MortgageRetirementReverse

New Social Security Rules Play Into Reverse Mortgage Retirement Strengths

Changes to the Social Security program enacted this year are lending credence to reverse mortgages as a viable retirement income planning strategy, according to some retirement experts during a recent webinar.

Presenting during a webinar hosted last week by Retirement Experts Network, Kurt Czarnowski, who previously served as communications director for the Social Security Administration (SSA) for 33 years, discussed the basic fundamentals of Social Security and covered recent policy changes to the program over the past year.

Though several changes befell Social Security with the passage of the Bipartisan Budget Act of 2015 last November, one of the most significant and widely publicized policy updates concerned the “File and Suspend” claiming strategy.

Under the “old” law, the File and Suspend strategy allowed one spouse, who has reached their Full Retirement Age, to apply for Social Security benefits and immediately request that payments be suspended.

By suspending payments, this spouse wouldn’t collect any benefits, but would make his/her spouse eligible to begin collecting up to 50% of the worker’s Full Retirement Age amount. The worker suspending payments would then earn delayed retirement credits since he/she wasn’t collecting any benefits. The previous rules also allowed for beneficiaries, until age 70, to request lump sum repayment from Social Security of any benefits that had been withheld.

But that has since changed with the passing of the Budget Bill last year, which allowed for a grandfathering period through April 29, 2016. For people who were at their Full Retirement Age—the age when they can receive 100% of their Social Security benefits—and chose to File and Suspend before April 29, they would be eligible under the old policies.

Under the new law, if a person chose to File and Suspend benefits after April 29, Social Security would still suspend that person’s benefits, however, the agency would also be required to suspend benefit payments to anyone else who might be collecting on that person’s account, Czarnowski said. Another big change: someone who asks to have payments suspended after April 29 are no longer able to receive a lump sum repayment of benefits that have been withheld.

“In my view, there’s no real benefit to filing and suspending, and I think that was the intention of Congress,” Czarnowski said.
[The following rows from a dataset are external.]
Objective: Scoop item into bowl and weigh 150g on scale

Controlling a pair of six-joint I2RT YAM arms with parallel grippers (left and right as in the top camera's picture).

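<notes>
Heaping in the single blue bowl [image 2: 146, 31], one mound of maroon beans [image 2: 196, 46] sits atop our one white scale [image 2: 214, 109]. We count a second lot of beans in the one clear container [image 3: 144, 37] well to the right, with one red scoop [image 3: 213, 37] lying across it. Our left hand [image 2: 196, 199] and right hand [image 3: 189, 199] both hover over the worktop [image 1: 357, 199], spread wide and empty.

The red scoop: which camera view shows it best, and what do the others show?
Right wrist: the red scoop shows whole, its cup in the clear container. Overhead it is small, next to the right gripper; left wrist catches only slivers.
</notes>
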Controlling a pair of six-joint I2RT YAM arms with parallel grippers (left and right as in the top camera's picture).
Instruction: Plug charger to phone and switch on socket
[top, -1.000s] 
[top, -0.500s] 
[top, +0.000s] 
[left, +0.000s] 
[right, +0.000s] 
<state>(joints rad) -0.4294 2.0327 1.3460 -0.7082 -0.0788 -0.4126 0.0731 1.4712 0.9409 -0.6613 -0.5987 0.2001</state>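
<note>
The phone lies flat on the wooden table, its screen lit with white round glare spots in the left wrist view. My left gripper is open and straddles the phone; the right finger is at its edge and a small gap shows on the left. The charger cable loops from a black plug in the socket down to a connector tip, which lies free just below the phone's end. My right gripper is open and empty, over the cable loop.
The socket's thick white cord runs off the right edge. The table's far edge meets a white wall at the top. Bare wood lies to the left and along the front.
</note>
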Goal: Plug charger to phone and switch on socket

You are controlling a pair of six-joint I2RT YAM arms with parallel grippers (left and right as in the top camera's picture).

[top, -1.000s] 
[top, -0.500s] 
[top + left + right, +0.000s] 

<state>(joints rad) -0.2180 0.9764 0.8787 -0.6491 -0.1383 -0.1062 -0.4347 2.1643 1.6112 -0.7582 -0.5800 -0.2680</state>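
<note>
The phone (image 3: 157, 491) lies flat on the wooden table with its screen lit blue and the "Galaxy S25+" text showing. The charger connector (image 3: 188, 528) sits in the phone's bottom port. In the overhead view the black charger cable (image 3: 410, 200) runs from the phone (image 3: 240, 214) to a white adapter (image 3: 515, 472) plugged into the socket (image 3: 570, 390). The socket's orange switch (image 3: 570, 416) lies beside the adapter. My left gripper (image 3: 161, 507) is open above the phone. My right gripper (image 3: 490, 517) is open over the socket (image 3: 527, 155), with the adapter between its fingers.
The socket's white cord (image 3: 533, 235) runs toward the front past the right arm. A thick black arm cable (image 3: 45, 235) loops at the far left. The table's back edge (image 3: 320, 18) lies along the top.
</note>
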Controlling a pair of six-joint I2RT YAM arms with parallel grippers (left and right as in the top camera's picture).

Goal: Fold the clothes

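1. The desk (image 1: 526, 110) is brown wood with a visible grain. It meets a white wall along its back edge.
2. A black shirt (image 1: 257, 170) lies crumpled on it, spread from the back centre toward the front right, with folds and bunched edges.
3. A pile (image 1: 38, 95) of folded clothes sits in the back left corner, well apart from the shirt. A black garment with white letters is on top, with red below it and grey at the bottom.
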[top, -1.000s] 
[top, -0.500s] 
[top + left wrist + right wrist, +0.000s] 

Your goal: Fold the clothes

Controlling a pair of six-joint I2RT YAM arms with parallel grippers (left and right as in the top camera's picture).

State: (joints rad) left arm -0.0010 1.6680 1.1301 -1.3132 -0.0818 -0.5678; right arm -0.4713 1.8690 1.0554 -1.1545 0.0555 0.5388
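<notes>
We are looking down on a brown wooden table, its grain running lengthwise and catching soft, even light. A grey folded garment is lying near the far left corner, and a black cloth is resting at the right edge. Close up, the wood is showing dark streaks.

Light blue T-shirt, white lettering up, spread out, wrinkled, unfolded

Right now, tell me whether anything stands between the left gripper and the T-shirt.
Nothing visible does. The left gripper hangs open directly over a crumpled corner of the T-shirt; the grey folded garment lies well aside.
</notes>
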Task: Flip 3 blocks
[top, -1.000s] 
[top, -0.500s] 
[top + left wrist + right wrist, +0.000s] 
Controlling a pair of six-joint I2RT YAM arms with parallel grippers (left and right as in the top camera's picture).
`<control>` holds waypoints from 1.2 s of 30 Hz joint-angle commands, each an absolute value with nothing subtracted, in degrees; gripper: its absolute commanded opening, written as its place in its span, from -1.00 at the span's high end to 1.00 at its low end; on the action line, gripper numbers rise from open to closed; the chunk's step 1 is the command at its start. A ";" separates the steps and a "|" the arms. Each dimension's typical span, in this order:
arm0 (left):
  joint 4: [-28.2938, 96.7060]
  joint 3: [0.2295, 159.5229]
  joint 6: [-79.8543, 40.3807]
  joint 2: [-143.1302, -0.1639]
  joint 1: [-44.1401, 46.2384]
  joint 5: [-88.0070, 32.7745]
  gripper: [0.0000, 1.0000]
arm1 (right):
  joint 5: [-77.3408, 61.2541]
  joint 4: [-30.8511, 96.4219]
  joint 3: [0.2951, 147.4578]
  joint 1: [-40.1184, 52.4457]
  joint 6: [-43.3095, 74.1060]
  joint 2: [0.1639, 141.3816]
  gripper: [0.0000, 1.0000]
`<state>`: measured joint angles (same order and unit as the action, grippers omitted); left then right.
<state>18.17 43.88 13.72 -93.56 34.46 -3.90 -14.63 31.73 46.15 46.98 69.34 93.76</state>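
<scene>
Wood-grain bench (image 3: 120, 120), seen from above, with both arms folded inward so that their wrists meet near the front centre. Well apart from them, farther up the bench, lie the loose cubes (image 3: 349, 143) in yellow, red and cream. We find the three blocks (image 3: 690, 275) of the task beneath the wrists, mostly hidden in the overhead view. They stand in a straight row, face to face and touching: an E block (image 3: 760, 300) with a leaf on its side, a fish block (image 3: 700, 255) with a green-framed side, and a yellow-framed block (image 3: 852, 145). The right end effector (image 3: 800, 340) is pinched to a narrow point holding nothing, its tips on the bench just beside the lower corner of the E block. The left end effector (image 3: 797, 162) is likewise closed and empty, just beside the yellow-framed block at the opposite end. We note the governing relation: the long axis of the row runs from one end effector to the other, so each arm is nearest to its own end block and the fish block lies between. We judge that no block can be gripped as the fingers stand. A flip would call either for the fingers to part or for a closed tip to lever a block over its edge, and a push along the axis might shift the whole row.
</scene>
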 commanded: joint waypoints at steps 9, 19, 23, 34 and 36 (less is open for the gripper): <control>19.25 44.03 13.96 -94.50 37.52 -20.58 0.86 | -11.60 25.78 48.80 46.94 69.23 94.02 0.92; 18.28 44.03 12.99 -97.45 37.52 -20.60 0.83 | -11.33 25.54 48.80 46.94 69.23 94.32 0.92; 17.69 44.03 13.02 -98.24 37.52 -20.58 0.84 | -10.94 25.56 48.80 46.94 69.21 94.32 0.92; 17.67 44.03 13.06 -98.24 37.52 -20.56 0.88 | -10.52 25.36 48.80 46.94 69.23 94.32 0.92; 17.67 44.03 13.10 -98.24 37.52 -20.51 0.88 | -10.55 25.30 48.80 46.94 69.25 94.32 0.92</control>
Social Security is a mainstay resource for retirement planning. Among American workers of all ages, 70% expect to rely on this government benefit as a source of retirement income, according to the latest findings from the 17th Annual Transamerica Retirement Survey released last month. But while the majority of retired Americans will utilize Social Security as a critical funding source, the reality is that a person’s retirement cannot rely upon these benefits by themselves.

“Social Security was never intended to be anybody’s sole source of income in retirement,” Czarnowski said. “But despite changes in the budget bill, I continue to think that good things come to those who wait.”

The same goes for homeowners age 62 and older who haven’t yet reached their Full Retirement Age for Social Security, but have a more immediate need for cash flow in retirement.

In these situations, reverse mortgages have been commonly used as a means to delay drawing from Social Security until the homeowner can begin receiving their maximum benefits, according to Tom Dickson, national leader of the financial advisor channel at Reverse Mortgage Funding, which co-sponsored the Retirement Experts Network webinar.

Similar to the Social Security program, reverse mortgages have also undergone several significant changes of their own in the past year. For RMF, a big change in the Home Equity Conversion Mortgage (HECM) product has been a reduction in initial cost.

In the past week, the company has co-sponsored several webinars hosted by the Retirement Experts Network, in efforts to educate more financial services professionals on how a HECM can fit into their clients’ retirement plans.

While part of the effort is to promote the company’s $125 one-time setup fee, most of the presentation served as a brief primer on recent developments in the HECM program, while also demonstrating various scenarios in which a HECM line of credit can help retirees reduce their withdrawal rates from Social Security and other investments by providing a tax-free funding source to supplement retirement.

“The earlier you put this [credit line] in place, the larger the growth will be for your client,” Dickson said. “You can, in effect, create a deferred tax-free cash strategy here and still have a very large credit line available to them.”